When you reach the line containing "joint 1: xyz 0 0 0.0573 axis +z" in the data below, begin returning lines exactly as written, and stop once the line containing "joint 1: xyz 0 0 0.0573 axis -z" has been returned.

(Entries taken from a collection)
┏━━
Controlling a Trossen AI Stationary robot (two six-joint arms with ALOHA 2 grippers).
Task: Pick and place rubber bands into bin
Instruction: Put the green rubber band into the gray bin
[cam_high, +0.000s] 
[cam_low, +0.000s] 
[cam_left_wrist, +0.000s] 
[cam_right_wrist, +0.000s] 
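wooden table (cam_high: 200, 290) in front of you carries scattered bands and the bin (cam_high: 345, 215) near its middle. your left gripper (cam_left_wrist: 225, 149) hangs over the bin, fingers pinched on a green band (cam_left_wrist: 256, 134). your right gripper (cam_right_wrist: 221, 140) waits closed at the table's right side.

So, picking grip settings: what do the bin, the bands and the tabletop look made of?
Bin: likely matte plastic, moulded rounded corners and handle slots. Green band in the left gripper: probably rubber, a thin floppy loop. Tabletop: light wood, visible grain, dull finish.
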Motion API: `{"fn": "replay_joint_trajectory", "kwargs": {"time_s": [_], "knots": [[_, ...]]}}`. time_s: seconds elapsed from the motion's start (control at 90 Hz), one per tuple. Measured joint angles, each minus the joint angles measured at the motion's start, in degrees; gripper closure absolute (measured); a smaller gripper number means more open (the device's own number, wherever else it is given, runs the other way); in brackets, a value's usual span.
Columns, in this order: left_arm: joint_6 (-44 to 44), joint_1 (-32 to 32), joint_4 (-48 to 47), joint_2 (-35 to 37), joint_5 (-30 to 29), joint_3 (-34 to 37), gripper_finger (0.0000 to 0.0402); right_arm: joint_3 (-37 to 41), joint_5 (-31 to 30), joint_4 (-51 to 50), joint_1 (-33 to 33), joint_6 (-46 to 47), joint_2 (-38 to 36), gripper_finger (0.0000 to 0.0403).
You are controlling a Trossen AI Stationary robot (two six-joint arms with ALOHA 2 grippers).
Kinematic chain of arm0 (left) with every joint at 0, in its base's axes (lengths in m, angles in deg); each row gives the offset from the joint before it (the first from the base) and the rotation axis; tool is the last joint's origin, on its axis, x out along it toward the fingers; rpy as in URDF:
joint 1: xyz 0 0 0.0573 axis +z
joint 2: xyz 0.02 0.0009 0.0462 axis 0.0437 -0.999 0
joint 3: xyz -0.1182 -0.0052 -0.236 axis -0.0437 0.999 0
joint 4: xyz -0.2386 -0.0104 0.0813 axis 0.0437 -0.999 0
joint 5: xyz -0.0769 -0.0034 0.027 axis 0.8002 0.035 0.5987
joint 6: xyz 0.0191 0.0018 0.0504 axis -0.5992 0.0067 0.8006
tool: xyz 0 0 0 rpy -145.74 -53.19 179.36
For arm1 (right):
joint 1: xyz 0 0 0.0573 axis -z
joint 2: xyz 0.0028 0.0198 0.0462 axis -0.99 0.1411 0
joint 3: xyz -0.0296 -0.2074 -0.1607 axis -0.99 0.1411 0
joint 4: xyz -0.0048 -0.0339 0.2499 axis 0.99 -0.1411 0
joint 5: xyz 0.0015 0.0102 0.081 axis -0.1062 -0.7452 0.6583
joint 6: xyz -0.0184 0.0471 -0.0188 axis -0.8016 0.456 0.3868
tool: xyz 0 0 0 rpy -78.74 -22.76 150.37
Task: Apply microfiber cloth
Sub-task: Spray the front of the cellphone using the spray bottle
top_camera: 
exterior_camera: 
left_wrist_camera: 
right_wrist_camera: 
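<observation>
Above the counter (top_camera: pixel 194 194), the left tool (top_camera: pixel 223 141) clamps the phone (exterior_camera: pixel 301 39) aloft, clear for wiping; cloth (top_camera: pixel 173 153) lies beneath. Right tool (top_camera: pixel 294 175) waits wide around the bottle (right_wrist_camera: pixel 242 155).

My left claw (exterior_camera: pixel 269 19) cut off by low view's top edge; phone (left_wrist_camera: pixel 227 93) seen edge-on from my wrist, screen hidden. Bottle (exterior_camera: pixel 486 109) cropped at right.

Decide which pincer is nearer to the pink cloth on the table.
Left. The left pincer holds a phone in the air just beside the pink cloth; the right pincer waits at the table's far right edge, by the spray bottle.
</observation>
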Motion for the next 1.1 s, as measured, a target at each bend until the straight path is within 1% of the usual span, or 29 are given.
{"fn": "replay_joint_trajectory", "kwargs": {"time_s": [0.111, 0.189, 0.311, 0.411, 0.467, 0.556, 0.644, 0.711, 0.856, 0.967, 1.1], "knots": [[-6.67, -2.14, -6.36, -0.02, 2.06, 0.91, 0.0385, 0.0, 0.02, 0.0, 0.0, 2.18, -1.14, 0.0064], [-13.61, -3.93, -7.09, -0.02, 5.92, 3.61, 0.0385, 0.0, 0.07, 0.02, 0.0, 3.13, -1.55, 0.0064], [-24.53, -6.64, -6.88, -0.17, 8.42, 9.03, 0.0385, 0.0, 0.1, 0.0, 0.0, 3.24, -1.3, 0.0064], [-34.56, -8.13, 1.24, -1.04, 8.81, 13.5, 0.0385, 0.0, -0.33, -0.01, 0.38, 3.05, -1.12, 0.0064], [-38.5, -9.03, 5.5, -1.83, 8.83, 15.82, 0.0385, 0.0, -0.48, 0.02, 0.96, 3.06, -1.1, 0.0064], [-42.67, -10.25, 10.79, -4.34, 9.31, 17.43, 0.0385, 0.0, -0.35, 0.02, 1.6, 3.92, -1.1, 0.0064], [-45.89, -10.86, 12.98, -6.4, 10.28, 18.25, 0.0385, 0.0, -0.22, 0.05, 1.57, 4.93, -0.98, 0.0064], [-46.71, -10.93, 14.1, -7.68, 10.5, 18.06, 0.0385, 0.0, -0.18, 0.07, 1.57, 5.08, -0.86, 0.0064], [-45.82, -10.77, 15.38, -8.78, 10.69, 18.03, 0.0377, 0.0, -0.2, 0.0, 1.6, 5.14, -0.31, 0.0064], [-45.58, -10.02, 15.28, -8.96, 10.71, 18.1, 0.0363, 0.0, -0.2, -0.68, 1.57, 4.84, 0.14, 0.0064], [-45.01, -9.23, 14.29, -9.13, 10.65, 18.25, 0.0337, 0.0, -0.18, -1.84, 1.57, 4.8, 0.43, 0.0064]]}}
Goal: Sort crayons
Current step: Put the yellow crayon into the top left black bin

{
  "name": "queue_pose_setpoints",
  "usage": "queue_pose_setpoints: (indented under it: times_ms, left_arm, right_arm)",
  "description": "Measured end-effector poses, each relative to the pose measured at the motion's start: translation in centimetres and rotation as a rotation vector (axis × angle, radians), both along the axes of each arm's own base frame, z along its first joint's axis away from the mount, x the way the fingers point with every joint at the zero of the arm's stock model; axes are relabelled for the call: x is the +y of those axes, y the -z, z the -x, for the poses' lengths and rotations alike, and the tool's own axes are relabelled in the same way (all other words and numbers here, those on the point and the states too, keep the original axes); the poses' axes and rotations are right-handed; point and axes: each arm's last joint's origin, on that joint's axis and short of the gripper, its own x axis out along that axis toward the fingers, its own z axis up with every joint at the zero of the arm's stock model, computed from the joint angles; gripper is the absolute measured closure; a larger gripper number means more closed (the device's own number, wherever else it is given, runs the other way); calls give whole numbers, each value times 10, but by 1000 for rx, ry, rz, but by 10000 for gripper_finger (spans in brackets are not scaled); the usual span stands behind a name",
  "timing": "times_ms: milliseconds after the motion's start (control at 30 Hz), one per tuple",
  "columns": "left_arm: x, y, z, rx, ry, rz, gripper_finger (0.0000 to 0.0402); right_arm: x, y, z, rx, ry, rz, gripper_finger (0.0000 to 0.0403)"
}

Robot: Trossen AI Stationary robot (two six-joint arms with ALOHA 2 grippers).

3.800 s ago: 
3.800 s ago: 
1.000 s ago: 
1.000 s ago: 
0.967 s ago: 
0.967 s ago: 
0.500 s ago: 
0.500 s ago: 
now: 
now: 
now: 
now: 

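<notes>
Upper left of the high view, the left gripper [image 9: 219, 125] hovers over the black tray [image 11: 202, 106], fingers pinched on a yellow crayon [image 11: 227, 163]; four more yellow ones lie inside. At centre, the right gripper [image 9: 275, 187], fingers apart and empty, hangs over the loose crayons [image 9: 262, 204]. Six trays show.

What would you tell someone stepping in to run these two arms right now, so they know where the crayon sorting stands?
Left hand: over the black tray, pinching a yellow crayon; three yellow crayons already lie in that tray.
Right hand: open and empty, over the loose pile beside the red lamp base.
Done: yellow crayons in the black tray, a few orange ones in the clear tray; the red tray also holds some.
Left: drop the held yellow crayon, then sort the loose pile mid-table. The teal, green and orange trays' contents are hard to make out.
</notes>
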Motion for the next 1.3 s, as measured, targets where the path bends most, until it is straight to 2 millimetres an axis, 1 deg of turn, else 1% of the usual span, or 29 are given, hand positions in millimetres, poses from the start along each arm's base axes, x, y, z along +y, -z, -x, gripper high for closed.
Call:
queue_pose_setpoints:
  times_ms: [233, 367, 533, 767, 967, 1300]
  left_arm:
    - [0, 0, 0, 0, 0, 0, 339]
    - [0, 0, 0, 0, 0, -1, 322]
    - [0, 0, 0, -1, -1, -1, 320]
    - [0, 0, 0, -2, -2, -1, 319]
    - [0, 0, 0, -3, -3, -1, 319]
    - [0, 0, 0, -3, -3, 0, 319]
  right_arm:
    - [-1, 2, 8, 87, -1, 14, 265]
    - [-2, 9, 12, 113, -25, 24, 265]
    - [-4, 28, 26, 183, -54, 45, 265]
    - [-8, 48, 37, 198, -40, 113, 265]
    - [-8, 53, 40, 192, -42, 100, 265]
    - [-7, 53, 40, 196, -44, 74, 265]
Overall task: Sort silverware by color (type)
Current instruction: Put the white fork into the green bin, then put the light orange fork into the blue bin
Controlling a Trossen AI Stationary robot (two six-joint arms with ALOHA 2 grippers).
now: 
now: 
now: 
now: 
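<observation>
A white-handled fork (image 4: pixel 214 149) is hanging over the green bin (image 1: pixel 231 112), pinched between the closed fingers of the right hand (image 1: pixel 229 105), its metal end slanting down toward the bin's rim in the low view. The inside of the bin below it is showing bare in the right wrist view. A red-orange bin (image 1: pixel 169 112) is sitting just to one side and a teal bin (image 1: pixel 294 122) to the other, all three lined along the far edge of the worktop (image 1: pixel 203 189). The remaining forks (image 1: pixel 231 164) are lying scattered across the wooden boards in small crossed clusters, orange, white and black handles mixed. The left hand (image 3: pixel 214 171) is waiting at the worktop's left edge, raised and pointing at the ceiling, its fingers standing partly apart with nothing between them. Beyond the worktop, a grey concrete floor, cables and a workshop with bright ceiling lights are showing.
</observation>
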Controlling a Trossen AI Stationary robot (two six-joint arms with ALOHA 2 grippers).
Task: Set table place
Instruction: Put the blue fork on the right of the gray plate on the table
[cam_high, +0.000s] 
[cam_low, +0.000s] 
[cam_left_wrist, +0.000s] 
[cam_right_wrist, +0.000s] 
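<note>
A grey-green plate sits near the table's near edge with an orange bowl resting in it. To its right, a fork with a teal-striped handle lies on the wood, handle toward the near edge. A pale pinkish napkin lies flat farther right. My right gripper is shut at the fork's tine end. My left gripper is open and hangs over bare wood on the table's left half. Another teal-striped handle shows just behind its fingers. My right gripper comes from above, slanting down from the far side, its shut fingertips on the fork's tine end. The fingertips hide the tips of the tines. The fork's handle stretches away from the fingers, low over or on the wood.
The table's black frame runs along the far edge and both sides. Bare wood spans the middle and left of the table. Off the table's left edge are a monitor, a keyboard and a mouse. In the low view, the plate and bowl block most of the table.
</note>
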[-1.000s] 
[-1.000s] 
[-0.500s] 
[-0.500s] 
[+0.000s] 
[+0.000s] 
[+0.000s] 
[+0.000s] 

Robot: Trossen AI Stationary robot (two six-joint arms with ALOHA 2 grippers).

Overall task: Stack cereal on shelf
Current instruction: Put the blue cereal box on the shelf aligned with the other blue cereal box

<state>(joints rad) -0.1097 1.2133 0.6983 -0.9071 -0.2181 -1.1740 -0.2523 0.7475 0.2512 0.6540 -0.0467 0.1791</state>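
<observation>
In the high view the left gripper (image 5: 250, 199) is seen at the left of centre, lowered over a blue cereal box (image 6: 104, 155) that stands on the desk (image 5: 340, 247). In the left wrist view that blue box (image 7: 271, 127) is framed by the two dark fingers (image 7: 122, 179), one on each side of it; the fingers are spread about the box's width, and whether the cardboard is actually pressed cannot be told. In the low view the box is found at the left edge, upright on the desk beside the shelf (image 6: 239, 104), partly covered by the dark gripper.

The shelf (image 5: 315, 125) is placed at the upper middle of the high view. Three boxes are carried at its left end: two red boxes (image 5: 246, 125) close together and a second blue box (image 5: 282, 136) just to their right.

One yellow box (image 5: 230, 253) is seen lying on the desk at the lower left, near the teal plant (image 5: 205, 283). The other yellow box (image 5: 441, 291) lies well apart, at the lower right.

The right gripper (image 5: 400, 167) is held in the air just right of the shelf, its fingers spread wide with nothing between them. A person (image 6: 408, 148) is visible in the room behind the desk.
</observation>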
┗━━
__RESULT__:
joint 1: xyz 0 0 0.0573 axis +z
joint 2: xyz 0.02 0.0009 0.0462 axis 0.0437 -0.999 0
joint 3: xyz -0.1182 -0.0052 -0.236 axis -0.0437 0.999 0
joint 4: xyz -0.2386 -0.0104 0.0813 axis 0.0437 -0.999 0
joint 5: xyz -0.0769 -0.0034 0.027 axis 0.8002 0.035 0.5987
joint 6: xyz 0.0191 0.0018 0.0504 axis -0.5992 0.0067 0.8006
tool: xyz 0 0 0 rpy -145.74 -53.19 179.36
For arm1 (right):
joint 1: xyz 0 0 0.0573 axis -z

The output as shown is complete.